### WORK INSTRUCTION
Only one stretch of the listing below is wanted. Give it again exactly, from the line with "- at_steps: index" through the line with "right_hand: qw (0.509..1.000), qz".
*** Opening PROVIDED MATERIAL ***
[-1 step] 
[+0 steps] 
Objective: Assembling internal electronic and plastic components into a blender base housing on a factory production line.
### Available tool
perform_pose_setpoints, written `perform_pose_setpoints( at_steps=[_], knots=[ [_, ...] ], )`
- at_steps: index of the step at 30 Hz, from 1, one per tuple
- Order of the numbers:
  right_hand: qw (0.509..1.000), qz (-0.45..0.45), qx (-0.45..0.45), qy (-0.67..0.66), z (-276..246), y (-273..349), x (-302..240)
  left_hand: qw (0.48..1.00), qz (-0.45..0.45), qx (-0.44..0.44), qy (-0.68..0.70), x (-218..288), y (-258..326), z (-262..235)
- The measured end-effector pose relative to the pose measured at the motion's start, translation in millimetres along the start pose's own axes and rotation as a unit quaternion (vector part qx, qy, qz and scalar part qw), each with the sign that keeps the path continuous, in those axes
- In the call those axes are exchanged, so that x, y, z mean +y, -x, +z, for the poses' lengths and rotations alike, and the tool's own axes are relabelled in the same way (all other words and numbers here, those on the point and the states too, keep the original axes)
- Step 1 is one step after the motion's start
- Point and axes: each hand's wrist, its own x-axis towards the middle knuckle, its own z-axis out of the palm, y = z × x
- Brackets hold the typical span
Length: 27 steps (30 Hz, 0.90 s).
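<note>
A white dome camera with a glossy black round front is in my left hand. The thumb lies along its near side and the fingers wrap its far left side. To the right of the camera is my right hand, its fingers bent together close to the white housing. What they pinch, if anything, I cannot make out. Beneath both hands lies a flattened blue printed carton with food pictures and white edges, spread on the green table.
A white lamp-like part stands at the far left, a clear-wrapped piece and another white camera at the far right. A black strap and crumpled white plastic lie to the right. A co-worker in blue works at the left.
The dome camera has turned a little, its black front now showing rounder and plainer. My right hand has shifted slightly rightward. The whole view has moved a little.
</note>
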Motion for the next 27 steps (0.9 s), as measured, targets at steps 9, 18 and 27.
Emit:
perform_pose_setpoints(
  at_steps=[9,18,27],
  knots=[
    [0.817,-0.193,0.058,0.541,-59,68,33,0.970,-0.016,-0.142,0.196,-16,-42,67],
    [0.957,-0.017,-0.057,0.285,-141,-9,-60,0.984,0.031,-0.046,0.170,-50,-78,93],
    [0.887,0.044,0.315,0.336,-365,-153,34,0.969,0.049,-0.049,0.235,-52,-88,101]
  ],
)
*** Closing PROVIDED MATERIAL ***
### SOLUTION FOR THIS PROBLEM
- at_steps: index of the step at 30 Hz, from 1, one per tuple
- Order of the numbers:
  right_hand: qw (0.509..1.000), qz (-0.45..0.45), qx (-0.45..0.45), qy (-0.67..0.66), z (-276..246), y (-273..349), x (-302..240)

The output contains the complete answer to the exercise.